Bei der Frage, wann er denn seinen letzten Penalty gehalten hätte, konnte der 34-Jährige jedoch nur lachend mit den Achseln zucken: "Keine Ahnung. Ich glaube, so viele waren es noch nicht."
Der letzte ist tatsächlich schon einige Zeit her. Am 16. Februar 2008 parierte er bei Sturms 0:1-Niederlage am Innsbruck Tivoli gegen den FC Wacker einen Strafstoß von Peter Orosz.

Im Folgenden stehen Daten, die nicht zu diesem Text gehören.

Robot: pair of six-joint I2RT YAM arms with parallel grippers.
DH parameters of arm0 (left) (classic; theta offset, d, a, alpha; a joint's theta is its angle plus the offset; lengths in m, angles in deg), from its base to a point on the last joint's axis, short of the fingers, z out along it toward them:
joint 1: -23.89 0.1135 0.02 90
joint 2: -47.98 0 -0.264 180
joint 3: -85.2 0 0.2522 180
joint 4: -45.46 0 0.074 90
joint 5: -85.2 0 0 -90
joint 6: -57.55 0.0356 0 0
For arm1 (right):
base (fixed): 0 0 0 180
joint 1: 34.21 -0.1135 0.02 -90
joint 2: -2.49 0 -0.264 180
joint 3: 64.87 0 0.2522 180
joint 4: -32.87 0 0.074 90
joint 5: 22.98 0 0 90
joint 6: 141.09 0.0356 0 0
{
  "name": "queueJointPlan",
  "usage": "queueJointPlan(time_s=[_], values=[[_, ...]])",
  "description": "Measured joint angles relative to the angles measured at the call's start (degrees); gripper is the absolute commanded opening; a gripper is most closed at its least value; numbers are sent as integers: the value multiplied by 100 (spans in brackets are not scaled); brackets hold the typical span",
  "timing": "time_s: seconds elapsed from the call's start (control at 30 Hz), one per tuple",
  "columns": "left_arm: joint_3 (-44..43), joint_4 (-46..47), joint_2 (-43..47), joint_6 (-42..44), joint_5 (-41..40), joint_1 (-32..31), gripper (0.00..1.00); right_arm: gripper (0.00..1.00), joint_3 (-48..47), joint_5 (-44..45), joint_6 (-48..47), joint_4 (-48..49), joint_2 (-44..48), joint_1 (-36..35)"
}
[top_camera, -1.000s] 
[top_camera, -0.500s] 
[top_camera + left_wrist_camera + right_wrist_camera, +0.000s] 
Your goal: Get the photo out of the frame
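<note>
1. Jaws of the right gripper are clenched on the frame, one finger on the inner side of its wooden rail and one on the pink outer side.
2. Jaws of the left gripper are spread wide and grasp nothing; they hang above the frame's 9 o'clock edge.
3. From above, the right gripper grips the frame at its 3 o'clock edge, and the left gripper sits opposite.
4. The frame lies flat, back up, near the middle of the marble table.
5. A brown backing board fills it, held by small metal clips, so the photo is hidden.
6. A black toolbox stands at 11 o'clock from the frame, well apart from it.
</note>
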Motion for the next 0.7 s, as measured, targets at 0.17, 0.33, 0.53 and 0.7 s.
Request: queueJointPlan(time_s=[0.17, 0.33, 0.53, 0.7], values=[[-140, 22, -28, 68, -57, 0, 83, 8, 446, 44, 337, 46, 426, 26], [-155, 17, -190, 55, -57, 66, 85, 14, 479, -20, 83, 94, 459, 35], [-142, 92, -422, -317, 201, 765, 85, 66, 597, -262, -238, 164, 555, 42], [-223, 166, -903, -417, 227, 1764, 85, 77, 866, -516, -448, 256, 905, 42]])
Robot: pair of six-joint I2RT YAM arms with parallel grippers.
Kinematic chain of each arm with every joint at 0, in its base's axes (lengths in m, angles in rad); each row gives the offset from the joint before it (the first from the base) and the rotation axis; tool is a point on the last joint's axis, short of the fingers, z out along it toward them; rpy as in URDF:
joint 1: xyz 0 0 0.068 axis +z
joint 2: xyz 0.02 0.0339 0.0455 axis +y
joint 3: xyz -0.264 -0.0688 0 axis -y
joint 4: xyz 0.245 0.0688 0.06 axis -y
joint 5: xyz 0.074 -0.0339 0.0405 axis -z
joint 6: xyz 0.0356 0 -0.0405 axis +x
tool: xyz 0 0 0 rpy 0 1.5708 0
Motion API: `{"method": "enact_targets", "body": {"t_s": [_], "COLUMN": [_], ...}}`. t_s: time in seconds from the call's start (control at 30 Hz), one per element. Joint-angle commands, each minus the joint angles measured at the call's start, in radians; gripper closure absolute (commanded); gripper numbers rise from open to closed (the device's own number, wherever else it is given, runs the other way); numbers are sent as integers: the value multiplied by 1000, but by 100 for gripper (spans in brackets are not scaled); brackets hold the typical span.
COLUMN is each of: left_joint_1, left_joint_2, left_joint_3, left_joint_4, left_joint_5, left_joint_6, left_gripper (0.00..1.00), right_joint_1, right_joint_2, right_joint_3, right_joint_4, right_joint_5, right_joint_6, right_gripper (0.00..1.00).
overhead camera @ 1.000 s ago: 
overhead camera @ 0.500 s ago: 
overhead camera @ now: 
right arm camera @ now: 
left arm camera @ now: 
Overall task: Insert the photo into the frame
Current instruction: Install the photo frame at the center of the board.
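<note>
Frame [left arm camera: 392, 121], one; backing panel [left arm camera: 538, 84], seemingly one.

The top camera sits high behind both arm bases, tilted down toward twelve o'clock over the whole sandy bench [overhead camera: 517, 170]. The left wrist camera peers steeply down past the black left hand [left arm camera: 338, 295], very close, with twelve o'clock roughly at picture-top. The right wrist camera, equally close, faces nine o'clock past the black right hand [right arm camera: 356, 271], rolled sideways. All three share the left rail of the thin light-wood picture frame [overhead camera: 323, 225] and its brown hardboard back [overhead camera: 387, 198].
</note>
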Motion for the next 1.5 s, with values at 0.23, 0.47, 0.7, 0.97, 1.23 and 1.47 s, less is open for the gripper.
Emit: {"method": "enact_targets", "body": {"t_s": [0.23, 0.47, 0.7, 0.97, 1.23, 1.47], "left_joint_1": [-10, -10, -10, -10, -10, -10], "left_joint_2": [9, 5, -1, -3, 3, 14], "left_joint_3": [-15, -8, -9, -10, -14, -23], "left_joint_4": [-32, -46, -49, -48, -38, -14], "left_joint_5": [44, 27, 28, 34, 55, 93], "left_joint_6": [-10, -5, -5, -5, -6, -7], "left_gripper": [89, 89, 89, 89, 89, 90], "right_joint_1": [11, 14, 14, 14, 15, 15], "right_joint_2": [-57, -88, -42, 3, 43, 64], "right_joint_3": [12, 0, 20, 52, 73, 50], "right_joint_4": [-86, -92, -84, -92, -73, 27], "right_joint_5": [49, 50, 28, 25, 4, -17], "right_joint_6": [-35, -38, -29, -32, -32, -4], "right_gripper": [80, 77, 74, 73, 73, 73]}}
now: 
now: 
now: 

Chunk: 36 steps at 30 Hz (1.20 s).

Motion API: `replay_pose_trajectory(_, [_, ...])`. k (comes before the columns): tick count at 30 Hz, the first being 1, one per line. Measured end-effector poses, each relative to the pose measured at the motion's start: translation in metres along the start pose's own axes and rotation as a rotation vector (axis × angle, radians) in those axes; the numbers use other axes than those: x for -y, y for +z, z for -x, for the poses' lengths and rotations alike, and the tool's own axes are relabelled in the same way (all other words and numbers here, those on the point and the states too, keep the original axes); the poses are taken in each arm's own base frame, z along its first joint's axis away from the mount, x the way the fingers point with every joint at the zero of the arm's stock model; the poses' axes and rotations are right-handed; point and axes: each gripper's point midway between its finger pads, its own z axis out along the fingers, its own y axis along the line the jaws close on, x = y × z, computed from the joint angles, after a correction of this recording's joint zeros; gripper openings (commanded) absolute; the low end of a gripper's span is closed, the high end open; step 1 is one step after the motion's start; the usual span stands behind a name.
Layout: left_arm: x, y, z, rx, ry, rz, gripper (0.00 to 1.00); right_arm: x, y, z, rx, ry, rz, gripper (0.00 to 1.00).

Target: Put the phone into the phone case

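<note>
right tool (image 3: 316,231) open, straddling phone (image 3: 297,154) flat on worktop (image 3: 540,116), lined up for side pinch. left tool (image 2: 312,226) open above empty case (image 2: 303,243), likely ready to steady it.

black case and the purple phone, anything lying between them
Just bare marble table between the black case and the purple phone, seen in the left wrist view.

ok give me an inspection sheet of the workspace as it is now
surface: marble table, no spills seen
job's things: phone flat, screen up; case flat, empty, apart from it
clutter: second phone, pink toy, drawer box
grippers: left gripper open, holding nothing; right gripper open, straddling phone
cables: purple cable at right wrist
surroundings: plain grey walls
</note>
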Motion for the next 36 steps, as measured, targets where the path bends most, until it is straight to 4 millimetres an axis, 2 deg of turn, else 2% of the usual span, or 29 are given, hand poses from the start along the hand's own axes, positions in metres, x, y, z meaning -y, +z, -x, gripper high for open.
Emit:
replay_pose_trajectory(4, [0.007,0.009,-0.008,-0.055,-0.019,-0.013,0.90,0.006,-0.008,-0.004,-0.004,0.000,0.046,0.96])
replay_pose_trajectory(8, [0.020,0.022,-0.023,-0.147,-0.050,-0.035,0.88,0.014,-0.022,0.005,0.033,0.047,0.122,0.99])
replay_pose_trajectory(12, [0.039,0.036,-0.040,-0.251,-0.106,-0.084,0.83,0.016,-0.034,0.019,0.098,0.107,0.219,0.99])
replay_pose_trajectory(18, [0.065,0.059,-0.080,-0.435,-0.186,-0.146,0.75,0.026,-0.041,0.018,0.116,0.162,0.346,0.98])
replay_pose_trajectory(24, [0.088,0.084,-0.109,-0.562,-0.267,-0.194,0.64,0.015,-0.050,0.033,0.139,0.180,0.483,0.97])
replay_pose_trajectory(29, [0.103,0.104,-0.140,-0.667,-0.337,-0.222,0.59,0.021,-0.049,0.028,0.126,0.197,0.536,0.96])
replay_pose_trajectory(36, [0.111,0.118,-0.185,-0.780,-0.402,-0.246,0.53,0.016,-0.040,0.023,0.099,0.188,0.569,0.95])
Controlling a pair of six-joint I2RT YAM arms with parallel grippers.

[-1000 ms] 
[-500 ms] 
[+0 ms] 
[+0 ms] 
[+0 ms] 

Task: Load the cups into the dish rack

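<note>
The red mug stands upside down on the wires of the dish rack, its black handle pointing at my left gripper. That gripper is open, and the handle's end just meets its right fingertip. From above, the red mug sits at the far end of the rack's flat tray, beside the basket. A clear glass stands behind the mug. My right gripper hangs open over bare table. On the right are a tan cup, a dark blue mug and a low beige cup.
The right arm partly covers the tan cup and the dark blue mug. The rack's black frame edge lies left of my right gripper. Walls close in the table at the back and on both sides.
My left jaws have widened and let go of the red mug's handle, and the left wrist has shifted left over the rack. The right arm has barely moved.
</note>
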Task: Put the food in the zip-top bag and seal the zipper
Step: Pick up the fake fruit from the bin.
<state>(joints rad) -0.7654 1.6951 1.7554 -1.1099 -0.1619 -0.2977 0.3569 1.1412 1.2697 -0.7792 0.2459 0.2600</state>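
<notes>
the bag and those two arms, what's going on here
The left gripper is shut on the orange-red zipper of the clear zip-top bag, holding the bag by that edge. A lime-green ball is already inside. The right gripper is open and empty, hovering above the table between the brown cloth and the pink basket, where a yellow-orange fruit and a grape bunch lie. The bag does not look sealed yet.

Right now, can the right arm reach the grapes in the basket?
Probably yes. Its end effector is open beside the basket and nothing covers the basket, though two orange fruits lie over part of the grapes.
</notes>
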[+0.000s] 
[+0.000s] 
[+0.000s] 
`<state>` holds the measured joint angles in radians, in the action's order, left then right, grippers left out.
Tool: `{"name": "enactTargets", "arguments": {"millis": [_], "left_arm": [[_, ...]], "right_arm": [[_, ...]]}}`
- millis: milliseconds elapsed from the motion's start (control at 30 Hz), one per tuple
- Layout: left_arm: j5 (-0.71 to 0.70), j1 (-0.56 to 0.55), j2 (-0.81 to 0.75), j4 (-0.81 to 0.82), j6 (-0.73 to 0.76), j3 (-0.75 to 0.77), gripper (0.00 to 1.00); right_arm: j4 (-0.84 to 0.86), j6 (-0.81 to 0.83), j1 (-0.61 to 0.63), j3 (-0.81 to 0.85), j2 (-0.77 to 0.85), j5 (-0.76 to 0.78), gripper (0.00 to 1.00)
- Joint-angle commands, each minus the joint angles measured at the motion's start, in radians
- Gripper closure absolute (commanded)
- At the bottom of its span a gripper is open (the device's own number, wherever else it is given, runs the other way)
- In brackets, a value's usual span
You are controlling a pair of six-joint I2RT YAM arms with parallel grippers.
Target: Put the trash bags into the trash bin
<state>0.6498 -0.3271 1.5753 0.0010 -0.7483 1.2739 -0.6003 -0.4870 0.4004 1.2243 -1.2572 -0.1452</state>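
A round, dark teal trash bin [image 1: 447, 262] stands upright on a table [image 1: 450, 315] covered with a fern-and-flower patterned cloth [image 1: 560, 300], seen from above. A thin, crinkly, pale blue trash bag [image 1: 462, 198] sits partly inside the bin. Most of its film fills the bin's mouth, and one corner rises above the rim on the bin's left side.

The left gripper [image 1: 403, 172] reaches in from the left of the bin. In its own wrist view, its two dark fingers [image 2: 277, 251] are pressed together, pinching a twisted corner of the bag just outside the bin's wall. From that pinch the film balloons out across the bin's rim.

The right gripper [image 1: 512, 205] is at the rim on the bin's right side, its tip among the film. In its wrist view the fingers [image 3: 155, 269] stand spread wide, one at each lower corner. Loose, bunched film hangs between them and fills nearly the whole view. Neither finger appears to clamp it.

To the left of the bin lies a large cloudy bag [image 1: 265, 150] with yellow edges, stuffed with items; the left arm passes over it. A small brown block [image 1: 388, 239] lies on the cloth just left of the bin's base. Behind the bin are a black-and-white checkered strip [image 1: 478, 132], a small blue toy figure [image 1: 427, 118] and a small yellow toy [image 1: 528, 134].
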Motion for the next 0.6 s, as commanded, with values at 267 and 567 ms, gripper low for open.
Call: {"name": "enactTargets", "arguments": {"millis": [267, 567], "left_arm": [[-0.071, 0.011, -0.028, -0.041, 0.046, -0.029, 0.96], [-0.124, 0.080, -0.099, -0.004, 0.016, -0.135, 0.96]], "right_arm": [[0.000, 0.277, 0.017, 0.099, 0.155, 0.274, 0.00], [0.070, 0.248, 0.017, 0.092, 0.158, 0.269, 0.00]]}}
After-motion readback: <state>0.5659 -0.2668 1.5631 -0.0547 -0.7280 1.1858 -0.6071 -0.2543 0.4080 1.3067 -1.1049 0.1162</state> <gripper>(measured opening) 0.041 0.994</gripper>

Gratzei ist bekanntlich das Urgestein schlechthin bei den "Blackies". Seit 2002 steht er bei den Grazern unter Vertrag und hat sich in diesen knapp eineinhalb Jahrzehnten mit diversen Konkurrenten duelliert, wie oben stehende Diashow unterstreicht.
Glücksmomente
Im Sommer erlebte er den x-ten Umbruch bei Sturm - diesmal einer, der ihm zu Gute kam. Durch den Abgang von Michael "Bruno" Esser zu Darmstadt rückte der Routinier nach einem Jahr auf der Ersatzbank wieder zur Nummer eins auf.
"Als Bruno voriges Jahr gekommen ist, war ich noch verletzt. Er hat über die ganze Saison super Leistungen abgerufen, und das muss man dann auch so akzeptieren. Ich denke einfach, dass ich lange genug beim Verein bin und der Verein weiß, was er an mir hat. Ich probiere das zu erfüllen, was der Verein von mir braucht - das war voriges Jahr auf der Ersatzbank, jetzt ist es auf dem Spielfeld", übt sich Gratzei in Pflichterfüllung.
"Ich bin glücklich, dass ich diese Momente noch einmal erlebe, denn keiner weiß, wie viele noch kommen werden."
Von einem Ausrufezeichen in persönlicher Hinsicht oder einem neuen Angriff will er trotz des guten Saison-Starts nicht sprechen: "Ich bin dankbar, dass es momentan läuft. Aber ich nehme jedes Spiel, wie es kommt. Ich bin glücklich, dass ich diese Momente noch einmal erlebe, denn keiner weiß, wie viele noch kommen werden."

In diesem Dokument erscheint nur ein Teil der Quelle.